# [DATA]

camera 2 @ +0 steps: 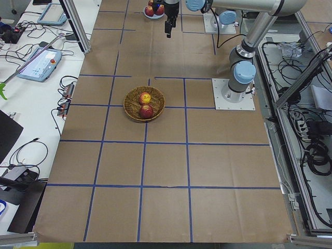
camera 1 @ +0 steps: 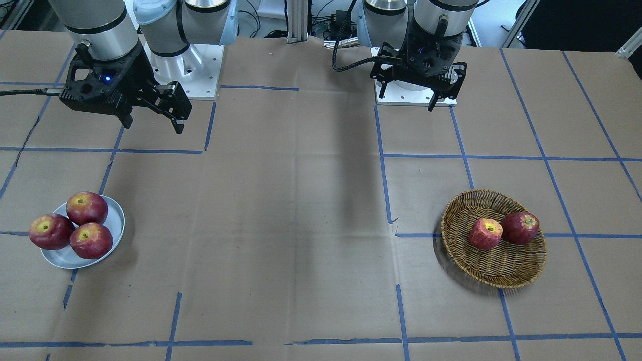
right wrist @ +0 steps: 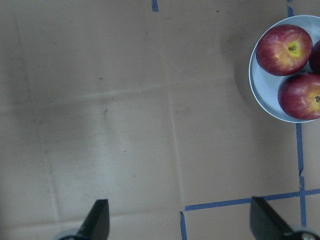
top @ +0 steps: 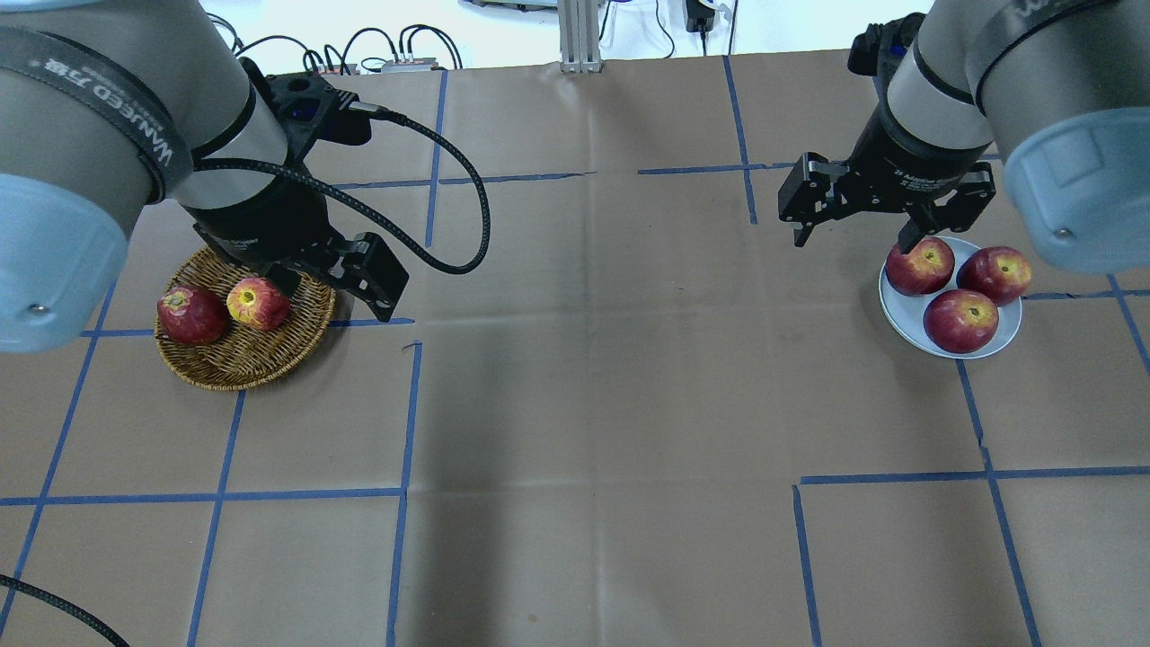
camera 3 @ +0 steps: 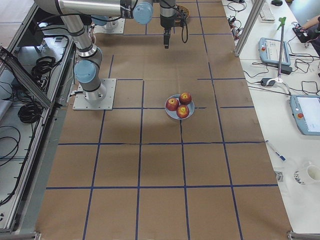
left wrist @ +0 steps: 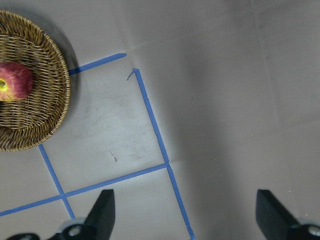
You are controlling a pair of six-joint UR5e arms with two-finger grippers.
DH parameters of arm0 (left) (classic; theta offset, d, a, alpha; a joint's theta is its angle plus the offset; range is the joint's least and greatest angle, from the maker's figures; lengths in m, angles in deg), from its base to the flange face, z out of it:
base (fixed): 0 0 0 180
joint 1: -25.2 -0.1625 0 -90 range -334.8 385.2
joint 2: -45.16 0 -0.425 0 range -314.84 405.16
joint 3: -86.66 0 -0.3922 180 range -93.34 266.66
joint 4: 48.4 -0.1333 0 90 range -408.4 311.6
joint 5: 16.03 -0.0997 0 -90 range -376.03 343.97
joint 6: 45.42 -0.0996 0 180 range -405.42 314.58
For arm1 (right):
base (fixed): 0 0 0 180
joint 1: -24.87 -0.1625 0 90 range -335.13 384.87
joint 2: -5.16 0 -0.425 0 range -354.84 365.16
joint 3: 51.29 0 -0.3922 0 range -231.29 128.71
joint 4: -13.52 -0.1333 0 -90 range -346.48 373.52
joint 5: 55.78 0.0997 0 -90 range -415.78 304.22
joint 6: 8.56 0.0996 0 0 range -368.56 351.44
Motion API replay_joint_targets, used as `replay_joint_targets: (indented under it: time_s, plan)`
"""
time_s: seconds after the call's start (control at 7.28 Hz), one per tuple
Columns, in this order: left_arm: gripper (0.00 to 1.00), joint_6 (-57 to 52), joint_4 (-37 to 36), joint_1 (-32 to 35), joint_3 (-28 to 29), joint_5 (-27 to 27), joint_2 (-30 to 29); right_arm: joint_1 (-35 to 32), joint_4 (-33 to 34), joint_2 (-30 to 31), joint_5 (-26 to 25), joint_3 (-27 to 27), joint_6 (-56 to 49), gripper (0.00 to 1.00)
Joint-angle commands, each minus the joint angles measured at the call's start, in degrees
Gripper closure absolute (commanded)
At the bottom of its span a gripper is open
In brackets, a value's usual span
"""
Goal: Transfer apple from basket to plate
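The paler, streaked apple (camera 1: 485,233) lies in the wicker basket (camera 1: 501,268) beside a darker red apple (camera 1: 520,227). It also shows in the overhead view (top: 258,303) and at the left edge of the left wrist view (left wrist: 15,82). The grey-white plate (camera 1: 117,220) holds three glossy dark-red apples (camera 1: 89,223). My left gripper (camera 1: 407,100) is open and empty, raised above the table beside the basket (top: 243,359). My right gripper (camera 1: 153,124) is open and empty, raised near the plate (top: 906,310).
Brown paper with blue tape lines (top: 409,404) covers the table. The arm bases (camera 1: 200,75) stand at the robot's edge. A black cable (top: 449,207) loops from the left wrist. Tablets and cables lie on side benches (camera 3: 305,110).
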Motion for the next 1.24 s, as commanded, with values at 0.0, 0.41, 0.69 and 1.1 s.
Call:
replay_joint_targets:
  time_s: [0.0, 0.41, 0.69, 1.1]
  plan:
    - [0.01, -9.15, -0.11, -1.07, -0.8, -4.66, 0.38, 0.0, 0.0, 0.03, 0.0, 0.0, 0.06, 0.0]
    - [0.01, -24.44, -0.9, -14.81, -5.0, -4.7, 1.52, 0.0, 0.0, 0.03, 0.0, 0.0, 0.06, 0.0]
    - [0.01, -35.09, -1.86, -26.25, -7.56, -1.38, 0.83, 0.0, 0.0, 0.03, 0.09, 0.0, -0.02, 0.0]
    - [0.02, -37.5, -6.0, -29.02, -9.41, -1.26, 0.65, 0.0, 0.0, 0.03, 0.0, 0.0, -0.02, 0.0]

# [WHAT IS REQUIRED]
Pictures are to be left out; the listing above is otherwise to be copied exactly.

# [EXERCISE SOLUTION]
camera 2 @ +0 steps: 
camera 1 @ +0 steps: 
right wrist @ +0 steps: 
top @ +0 steps: 
camera 3 @ +0 steps: 
left wrist @ +0 steps: 
You are controlling a pair of six-joint UR5e arms with two-finger grippers.
DH parameters of arm0 (left) (classic; theta offset, d, a, alpha; a joint's theta is its angle plus the offset; range is the joint's least and greatest angle, from the maker's figures; lengths in m, angles in deg), from its base to the flange face, z out of it:
base (fixed): 0 0 0 180
joint 1: -25.2 -0.1625 0 -90 range -334.8 385.2
joint 2: -45.16 0 -0.425 0 range -314.84 405.16
joint 3: -86.66 0 -0.3922 180 range -93.34 266.66
joint 4: 48.4 -0.1333 0 90 range -408.4 311.6
joint 5: 16.03 -0.0997 0 -90 range -376.03 343.97
joint 6: 45.42 -0.0996 0 180 range -405.42 314.58
For arm1 (right):
base (fixed): 0 0 0 180
joint 1: -24.87 -0.1625 0 90 range -335.13 384.87
joint 2: -5.16 0 -0.425 0 range -354.84 365.16
joint 3: 51.29 0 -0.3922 0 range -231.29 128.71
joint 4: -13.52 -0.1333 0 -90 range -346.48 373.52
joint 5: 55.78 0.0997 0 -90 range -415.78 304.22
joint 6: 8.56 0.0996 0 0 range -368.56 351.44
Motion API replay_joint_targets, used as `replay_joint_targets: (indented under it: time_s, plan)`
"""
time_s: seconds after the call's start (control at 7.28 Hz), one per tuple
Columns, in this order: left_arm: gripper (0.00 to 1.00), joint_6 (-57 to 52), joint_4 (-37 to 36), joint_1 (-32 to 35), joint_3 (-28 to 29), joint_5 (-27 to 27), joint_2 (-30 to 29); right_arm: joint_1 (-35 to 32), joint_4 (-33 to 34), joint_2 (-30 to 31), joint_5 (-26 to 25), joint_3 (-27 to 27), joint_6 (-56 to 49), gripper (0.00 to 1.00)
Joint-angle commands, each minus the joint angles measured at the call's start, in degrees
Gripper closure absolute (commanded)
At the bottom of its span a gripper is open
In brackets, a value's usual span
"""
Goal: Transfer apple from basket to plate
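The paler, streaked apple (camera 1: 485,233) lies in the wicker basket (camera 1: 501,268) beside a darker red apple (camera 1: 520,227). It also shows in the overhead view (top: 258,303) and at the left edge of the left wrist view (left wrist: 15,82). The grey-white plate (camera 1: 117,220) holds three glossy dark-red apples (camera 1: 89,223). My left gripper (camera 1: 407,100) is open and empty, raised above the table beside the basket (top: 243,359). My right gripper (camera 1: 153,124) is open and empty, raised near the plate (top: 906,310).
Brown paper with blue tape lines (top: 409,404) covers the table. The arm bases (camera 1: 200,75) stand at the robot's edge. A black cable (top: 449,207) loops from the left wrist. Tablets and cables lie on side benches (camera 3: 305,110).
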Motion for the next 1.24 s, as commanded, with values at 0.0, 0.41, 0.69 and 1.1 s.
Call:
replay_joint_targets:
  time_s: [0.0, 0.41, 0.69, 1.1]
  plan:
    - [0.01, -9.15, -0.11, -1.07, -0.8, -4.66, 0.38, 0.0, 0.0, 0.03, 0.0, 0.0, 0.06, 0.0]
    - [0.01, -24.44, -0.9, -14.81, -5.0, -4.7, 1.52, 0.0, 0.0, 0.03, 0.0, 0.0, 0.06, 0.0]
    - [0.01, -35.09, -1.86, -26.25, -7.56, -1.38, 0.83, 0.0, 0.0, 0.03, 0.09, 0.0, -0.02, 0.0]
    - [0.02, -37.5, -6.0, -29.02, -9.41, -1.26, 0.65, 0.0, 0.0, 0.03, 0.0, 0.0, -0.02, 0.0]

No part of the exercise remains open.